Activity: The data below needs to be returned exactly, line for line.
=-=-=
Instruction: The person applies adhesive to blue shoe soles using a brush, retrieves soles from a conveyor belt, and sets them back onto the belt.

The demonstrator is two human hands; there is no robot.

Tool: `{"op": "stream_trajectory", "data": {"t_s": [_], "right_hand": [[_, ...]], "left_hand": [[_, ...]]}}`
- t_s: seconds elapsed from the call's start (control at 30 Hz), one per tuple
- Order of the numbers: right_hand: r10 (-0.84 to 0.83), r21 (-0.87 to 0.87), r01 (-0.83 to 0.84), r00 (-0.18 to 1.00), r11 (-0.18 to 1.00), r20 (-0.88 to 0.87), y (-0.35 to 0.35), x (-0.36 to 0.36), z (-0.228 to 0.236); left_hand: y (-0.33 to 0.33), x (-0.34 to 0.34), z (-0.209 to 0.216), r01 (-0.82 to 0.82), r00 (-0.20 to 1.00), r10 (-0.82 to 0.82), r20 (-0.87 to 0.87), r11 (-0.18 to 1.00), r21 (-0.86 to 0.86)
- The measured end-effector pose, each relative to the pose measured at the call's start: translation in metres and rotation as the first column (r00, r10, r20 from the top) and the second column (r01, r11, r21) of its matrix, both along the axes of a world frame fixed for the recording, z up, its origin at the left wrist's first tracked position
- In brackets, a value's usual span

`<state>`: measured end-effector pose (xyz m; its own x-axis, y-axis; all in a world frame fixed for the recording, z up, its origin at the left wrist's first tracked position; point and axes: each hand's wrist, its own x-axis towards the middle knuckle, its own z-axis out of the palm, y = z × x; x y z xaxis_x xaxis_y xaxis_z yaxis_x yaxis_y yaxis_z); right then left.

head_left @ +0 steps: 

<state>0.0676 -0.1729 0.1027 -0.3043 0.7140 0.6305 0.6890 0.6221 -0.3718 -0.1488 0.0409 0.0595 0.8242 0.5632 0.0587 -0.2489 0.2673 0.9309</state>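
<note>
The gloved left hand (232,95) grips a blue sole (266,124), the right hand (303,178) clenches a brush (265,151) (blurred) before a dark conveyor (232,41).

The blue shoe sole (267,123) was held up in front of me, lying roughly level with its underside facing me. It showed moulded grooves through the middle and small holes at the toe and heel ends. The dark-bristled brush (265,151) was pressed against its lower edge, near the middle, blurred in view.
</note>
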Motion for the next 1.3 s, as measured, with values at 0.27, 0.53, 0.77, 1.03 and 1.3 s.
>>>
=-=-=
Task output:
Instruction: The person applies adhesive to blue shoe soles using a brush, retrieves soles from a conveyor belt, and sets them back onto the belt.

The demonstrator is two human hands; there is no robot.

Tool: `{"op": "stream_trajectory", "data": {"t_s": [_], "right_hand": [[_, ...]], "left_hand": [[_, ...]]}}`
- t_s: seconds elapsed from the call's start (control at 30 Hz), one per tuple
- Order of the numbers: right_hand: r10 (-0.84 to 0.83), r21 (-0.87 to 0.87), r01 (-0.83 to 0.84), r00 (-0.18 to 1.00), r11 (-0.18 to 1.00), r20 (-0.88 to 0.87), y (-0.35 to 0.35), x (-0.36 to 0.36), z (-0.228 to 0.236); left_hand: y (-0.33 to 0.33), x (-0.34 to 0.34), z (-0.209 to 0.216), r01 (-0.82 to 0.82), r00 (-0.20 to 1.00), r10 (-0.82 to 0.82), r20 (-0.87 to 0.87), r11 (-0.18 to 1.00), r21 (-0.86 to 0.86)
- The measured end-effector pose, each relative to the pose measured at the call's start: translation in metres and rotation as the first column (r00, r10, r20 from the top) and the second column (r01, r11, r21) of its matrix, both along the axes of a world frame fixed for the recording, z up, its origin at the left wrist's first tracked position
- In brackets, a value's usual span

`<state>`: measured end-effector pose (xyz m; its own x-axis, y-axis; all in a world frame fixed for the recording, z up, its origin at the left wrist's first tracked position; point and axes: each hand's wrist, its own x-axis towards the middle knuckle, its own z-axis out of the palm, y = z × x; x y z xaxis_x xaxis_y xaxis_z yaxis_x yaxis_y yaxis_z); right then left.

head_left @ +0 steps: 

<state>0.0676 -0.1729 0.1027 -0.3043 0.7140 0.6305 0.6890 0.6221 -0.3718 -0.1488 0.0409 0.0595 0.8242 0.5632 0.0587 -0.2489 0.2673 0.9309</state>
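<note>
The gloved left hand (232,95) grips a blue sole (266,124), the right hand (303,178) clenches a brush (265,151) (blurred) before a dark conveyor (232,41).

The blue shoe sole (267,123) was held up in front of me, lying roughly level with its underside facing me. It showed moulded grooves through the middle and small holes at the toe and heel ends. The dark-bristled brush (265,151) was pressed against its lower edge, near the middle, blurred in view.
</note>
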Motion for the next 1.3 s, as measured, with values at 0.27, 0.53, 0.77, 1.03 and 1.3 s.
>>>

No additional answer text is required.